Question écrite n° 18143 de M. Guy Fischer (Rhône - CRC)

publiée dans le JO Sénat du 14/04/2011 - page 913

M. Guy Fischer appelle l'attention de M. le ministre du budget, des comptes publics, de la fonction publique et de la réforme de l'État sur la situation, au regard de la taxe d'habitation, des contribuables ayant cessé d'affecter leurs bâtiments à un usage agricole.

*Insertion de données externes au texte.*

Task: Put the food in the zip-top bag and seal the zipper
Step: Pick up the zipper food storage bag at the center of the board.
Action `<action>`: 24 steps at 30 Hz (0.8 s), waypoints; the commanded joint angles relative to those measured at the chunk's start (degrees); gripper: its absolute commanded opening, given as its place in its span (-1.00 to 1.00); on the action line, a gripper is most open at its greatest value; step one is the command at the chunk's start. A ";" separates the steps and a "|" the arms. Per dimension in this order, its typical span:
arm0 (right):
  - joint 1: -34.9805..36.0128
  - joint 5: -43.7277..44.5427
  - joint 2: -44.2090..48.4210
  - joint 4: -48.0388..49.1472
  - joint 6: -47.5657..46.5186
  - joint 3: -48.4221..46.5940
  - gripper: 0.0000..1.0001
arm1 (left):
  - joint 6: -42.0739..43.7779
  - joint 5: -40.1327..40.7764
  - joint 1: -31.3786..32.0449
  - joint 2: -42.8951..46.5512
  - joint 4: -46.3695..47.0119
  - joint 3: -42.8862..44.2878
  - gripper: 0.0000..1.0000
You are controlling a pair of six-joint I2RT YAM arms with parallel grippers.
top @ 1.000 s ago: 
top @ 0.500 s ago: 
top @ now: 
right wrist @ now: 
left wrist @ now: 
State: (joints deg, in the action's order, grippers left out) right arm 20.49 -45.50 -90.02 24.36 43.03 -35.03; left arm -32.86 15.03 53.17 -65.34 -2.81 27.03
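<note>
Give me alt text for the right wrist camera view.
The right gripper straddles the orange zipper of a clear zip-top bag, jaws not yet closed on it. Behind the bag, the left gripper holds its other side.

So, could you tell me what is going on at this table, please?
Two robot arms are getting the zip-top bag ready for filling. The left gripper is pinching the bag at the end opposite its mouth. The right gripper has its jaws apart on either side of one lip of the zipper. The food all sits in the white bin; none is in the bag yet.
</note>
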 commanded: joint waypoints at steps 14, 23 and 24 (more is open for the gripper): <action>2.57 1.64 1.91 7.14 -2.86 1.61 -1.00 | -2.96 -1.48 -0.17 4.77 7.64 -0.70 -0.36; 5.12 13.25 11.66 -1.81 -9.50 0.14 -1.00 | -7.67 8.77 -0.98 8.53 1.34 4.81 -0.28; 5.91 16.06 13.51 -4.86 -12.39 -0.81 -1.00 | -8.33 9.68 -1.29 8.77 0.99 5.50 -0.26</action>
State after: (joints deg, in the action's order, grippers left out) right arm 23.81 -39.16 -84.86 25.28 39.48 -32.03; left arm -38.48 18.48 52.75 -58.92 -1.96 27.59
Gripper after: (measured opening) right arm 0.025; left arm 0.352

Dans son département, un agriculteur ayant cessé son activité est devenu imposable à la taxe d'habitation sur ses bâtiments agricoles désaffectés situés à moins d'un kilomètre de son domicile, comme le prévoit l'article 1409 du code général des impôts.
Suite à sa réclamation auprès du centre des impôts fonciers, une nouvelle évaluation de ces locaux a été faite pour tenir compte de leur vétusté. Sa taxe foncière est ainsi passée de 2 500 euros à 850 euros.
En revanche, cette vétusté n'a pas été prise en compte pour le calcul de la taxe d'habitation. L'intéressé a donc dû acquitter une taxe d'habitation d'un montant de 1 540 euros pour trois hangars désaffectés.
Cet exemple illustre le caractère excessif de cette imposition sur de tels bâtiments, surtout si on le rapporte au très faible montant moyen des retraites agricoles.
Il lui demande de bien vouloir lui faire savoir si le Gouvernement envisage de reconsidérer l'imposition des locaux ayant perdu leur affectation à usage agricole.